Cloud Efficiency Engineers are Multi-Disciplined Rockstars
In our 2 previous posts we’ve defined the cloud and discussed some important considerations for keeping your cloud budget intact. In this post we’re going to talk about a critical member of your cloud team – the Cloud Efficiency Engineer.
The Problem: Efficiency and optimization are hard – even harder in the cloud.
In a moment of brutal honesty any engineer worth their salt will tell you that performance tuning is more art than science. Engineering and designing systems for optimal performance on hardware was difficult before the cloud. The cloud exacerbates this considerably as the number of options and configurations is exponentially greater. In addition, each of these options comes with a subtle (but crucial) additional variable – cost!

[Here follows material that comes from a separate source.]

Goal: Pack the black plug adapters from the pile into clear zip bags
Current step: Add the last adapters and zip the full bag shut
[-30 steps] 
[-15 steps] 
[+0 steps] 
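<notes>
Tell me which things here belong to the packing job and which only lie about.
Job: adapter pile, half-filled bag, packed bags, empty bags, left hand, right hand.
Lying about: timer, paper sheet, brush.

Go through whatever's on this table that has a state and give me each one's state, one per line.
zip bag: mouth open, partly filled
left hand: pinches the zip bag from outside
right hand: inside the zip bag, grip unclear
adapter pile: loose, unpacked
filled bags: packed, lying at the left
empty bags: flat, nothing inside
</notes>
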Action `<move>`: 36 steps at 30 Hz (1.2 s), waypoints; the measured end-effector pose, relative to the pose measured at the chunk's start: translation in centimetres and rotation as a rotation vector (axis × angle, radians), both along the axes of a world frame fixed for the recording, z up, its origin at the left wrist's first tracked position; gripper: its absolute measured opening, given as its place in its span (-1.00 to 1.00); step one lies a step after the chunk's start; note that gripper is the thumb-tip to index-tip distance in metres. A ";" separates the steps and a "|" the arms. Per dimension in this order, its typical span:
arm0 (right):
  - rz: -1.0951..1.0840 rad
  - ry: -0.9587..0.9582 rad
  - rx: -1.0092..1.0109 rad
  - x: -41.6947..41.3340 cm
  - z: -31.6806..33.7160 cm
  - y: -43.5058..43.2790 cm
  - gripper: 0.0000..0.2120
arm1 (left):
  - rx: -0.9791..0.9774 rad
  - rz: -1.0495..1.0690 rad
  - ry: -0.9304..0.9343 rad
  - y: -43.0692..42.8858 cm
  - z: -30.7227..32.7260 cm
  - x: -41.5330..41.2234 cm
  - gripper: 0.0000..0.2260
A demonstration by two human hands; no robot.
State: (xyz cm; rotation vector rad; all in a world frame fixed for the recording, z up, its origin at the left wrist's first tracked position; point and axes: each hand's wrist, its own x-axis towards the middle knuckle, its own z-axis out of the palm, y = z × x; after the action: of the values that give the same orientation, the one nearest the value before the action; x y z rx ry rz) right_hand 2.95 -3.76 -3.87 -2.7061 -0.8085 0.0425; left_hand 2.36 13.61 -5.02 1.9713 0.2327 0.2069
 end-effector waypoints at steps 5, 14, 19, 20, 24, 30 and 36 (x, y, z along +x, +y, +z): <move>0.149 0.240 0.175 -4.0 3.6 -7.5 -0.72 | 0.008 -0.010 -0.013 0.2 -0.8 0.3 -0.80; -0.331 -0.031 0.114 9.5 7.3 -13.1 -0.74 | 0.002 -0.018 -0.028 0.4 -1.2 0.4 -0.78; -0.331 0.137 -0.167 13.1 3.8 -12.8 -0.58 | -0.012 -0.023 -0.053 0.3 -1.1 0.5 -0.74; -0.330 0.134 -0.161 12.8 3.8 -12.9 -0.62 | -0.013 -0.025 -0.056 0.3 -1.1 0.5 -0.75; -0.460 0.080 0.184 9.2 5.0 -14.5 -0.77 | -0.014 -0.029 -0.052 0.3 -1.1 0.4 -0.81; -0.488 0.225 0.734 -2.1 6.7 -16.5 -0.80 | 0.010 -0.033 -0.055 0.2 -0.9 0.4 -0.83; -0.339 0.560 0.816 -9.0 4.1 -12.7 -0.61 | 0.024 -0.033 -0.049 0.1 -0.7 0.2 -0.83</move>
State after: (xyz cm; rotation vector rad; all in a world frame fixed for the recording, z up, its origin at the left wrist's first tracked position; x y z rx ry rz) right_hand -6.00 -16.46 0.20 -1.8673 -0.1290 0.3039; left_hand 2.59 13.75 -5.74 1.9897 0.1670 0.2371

This problem is especially true in the Big Data realm. Many tools and applications long ago moved beyond the typical boundaries of CPU and RAM, and into the realm disk I/O or network constraints. Here, the cloud makes things really interesting by attaching a consumption-based price tag to network throughput and IOPS. As if that weren’t enough, new abstraction layers, services, and pricing are introduced on an on-going basis. Let’s examine the following almost-real-life example.
The Challenge: Optimizing big data for efficiency in the cloud
We leverage ApacheⓇ Spark™ for a number of functions when running data through our pipeline both before and after executing entity resolution. On hardware based architectures we typically have a fixed number of dedicated nodes and we can monitor typical bottlenecks and tune the dials to get the best performance. The number of machines and their existing configurations are fixed.
To measure and improve performance we baseline the job, run it, make some changes, run it again, lather-rinse-repeat. For better or worse, we have a limited set of dials (variables) to adjust between runs. Additionally, each of these incremental experimentation runs doesn’t cost us anything extra from a hardware standpoint.
We recently transitioned this particular data processing engine to AWS atop Elastic MapReduce. Immediately upon moving a workload to AWS one is confronted with a dizzying array of options for implementation. Which size instances to use? Local storage, or EBS? IOPS provisioned or Magnetic drives? How much network throughput? Are the costs for the larger instances worth it for the extra network throughput? Fewer larger machines, or more smaller machines? Rewrite the job to leverage spot pricing, or maintain fixed cluster sizes? (sidenote: spot pricing is AWESOME, use it).
For this relatively benign and simple test case, we are immediately confronted with 56 different test scenarios we would need to run. This was after limiting our variables to only 7 instance types (of the 39 or so available at this writing), 4 cluster sizes (4,8,12,16), and 2 data storage options (local/ephemeral vs. EBS). This test scenario begins to get untenable once you start considering things like IOPS provisioning, magnetic drives vs. SSD, evaluations of network throughput, and putting dollar signs in front of everything.
It’s truly dizzying and a problem only a select few people truly enjoy spending their time solving. Fewer still are qualified to do so. The position requires an unusual mix of software development (understanding the inner workings and limitations of the application), systems engineering (understanding the inner workings and limitations of the environment) and financial modeling (how do you get the most bang for your buck).
The Solution: Cloud Efficiency Engineer
I call this new job role the “Cloud Efficiency Engineer”. It’s sort of a hybrid system engineer, cloud architect, performance tester, finance geek – “Cloud Unicorn” for short. The job description is pretty simple: work across teams to devise robust models of system performance and cost and help them to execute massive jobs efficiently.
If you’re a recent or up-and-coming college grad with a background in computer science or computer
engineering, consider differentiating yourself as a “Cloud Efficiency Engineer” now. Working to create some of these models on your own would go a long way toward landing a job and securing a pretty good salary. If you’re good enough, it wouldn’t be a stretch to convince an employer that you pay for yourself in cost savings!
The same goes for those who have been in the systems engineering game for awhile. A wealth of systems tuning know-how coupled with cloud expertise will go along way toward your job prospects over the coming decade. And if you’re already a few steps ahead of me and are doing this work, by all means send me your resume!